Last year, after losing his re-election bid, Walker became a partner at Brena’s firm.
Brena and his friends describe the 2013 passage of Senate Bill 21 – the last major rewrite of Alaska’s oil tax regime – as a galvanizing moment. The bill passed the Legislature with votes from Republican state Sens. Peter Micciche of Soldotna and Kevin Meyer of Anchorage, both of whom worked for ConocoPhillips. Meyer is now lieutenant governor.
Brena calls the legislation a “giveaway,” and he said he was particularly frustrated by the millions of dollars that oil companies spent fighting the repeal campaign. The state’s current oil tax structure, he argues, doesn’t bring in enough money to sustain what he calls a “modern Alaska.”

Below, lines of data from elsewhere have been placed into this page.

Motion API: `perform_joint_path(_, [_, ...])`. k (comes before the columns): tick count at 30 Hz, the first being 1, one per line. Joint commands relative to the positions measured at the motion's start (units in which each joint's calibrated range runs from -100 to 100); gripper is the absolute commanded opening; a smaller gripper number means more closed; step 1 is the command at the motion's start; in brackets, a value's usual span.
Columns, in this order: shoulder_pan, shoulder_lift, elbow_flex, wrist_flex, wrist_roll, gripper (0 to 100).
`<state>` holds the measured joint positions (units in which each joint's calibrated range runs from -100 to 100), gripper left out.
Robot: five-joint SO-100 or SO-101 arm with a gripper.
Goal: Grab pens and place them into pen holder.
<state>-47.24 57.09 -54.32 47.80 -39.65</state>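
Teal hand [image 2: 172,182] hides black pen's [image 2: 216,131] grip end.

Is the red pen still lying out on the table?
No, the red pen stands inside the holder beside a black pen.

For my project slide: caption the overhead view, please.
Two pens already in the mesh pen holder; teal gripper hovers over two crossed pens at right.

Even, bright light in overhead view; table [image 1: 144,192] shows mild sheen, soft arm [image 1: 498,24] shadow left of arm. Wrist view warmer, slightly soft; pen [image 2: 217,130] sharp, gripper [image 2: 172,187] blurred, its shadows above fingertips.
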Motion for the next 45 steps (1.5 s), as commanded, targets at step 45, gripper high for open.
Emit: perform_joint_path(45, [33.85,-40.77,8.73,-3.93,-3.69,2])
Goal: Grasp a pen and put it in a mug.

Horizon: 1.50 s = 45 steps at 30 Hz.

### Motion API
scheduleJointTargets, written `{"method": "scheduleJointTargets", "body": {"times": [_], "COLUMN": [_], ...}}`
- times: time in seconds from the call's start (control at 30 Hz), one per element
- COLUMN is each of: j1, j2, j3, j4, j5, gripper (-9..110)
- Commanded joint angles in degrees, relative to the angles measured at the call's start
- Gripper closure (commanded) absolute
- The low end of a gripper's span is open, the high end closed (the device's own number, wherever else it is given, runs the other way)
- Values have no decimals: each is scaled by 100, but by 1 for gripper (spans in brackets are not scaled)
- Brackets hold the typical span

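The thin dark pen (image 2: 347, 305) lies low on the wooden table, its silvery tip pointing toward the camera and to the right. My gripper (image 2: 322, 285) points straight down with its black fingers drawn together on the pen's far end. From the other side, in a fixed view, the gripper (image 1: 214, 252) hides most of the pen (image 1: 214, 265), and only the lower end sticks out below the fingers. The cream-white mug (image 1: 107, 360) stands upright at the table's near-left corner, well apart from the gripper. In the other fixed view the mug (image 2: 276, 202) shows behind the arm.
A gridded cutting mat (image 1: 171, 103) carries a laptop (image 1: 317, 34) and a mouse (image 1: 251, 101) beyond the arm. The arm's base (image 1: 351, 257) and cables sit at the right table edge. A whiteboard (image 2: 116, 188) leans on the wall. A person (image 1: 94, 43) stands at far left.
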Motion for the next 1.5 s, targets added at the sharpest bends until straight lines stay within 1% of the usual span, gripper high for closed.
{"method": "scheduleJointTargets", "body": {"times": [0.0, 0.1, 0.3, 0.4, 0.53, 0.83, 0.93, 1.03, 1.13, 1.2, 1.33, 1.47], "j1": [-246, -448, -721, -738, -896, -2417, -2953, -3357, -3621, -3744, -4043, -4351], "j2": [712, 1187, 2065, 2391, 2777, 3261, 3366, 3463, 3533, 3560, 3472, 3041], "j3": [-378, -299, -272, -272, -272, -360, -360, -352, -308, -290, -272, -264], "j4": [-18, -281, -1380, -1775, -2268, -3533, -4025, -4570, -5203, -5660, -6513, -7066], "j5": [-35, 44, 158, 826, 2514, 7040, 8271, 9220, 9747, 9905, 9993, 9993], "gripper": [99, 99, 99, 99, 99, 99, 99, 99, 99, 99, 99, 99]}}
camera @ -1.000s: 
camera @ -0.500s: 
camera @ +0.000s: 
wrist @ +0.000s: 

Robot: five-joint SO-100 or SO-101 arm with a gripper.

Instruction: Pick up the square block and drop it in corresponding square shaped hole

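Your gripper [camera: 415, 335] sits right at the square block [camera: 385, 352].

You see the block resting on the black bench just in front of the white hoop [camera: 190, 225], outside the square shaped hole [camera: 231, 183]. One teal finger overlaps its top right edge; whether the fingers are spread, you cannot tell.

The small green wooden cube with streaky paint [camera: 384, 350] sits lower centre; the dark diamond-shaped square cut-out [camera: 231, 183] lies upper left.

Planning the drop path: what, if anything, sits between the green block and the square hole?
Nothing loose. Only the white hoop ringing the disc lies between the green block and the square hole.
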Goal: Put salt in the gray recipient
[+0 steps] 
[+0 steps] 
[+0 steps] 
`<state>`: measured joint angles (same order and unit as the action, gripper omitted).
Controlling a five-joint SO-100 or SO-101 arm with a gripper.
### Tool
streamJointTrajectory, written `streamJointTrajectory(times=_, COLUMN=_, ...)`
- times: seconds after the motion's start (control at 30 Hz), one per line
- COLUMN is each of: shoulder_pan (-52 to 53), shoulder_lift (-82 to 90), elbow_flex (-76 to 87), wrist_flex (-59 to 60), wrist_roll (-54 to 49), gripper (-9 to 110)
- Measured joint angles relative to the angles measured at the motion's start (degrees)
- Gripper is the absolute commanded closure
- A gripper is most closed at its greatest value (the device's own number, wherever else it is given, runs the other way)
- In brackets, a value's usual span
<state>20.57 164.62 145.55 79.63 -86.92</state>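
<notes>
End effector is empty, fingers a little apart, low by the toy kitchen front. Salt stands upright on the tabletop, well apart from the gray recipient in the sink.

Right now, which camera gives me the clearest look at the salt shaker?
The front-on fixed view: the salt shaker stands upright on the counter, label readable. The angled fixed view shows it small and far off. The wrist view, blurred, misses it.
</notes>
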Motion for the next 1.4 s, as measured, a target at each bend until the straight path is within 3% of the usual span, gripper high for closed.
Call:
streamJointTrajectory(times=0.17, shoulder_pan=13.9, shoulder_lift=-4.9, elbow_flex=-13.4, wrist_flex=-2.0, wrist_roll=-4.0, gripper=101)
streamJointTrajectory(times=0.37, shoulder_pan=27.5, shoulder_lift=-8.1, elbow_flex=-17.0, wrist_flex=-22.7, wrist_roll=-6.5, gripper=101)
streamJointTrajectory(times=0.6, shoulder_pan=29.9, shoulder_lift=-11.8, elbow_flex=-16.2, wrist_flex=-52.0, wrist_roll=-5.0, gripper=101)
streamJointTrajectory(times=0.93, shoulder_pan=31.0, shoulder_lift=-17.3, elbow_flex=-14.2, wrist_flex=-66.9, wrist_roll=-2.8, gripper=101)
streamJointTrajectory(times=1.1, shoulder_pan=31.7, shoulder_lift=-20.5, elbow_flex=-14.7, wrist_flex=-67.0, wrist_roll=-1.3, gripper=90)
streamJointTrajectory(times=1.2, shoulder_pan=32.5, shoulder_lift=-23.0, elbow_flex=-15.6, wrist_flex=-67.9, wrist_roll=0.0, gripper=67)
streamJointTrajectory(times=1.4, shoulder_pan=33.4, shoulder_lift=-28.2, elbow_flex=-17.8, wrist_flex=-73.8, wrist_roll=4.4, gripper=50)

Nonetheless, Brena says he’s pro-oil and pro-development, arguing that his work for Tesoro boosted the value of Alaska’s petroleum by reducing the fees charged by the pipeline owners for the shipment of oil.
Critics argue that Brena’s campaign ignores the downsides of higher taxes. Jason Grenn, a former Anchorage independent representative, said the oil tax initiative overlooks the risk of lower oil company investment, less oil production and fewer jobs.
“It’s painting a really great picture,” Grenn said. “But in six or seven years, if we have more job loss, more property taxes gone, that will hurt worse than any gains that will be brought through.”
Brena described himself as a counterweight to those arguments, which he’s worried will otherwise go unchallenged.
He wouldn’t say exactly how much he’ll ultimately spend on the initiative, in the face of what will likely be a multi-million dollar opposition campaign from Alaska’s major oil producers. Instead, he offered a hint: “My personal commitment to Alaskans is I’m going to do everything I can to give you a choice about your own future.”
The fourth paragraph of this story has been updated to more precisely describe Brena’s motivation for his political contributions.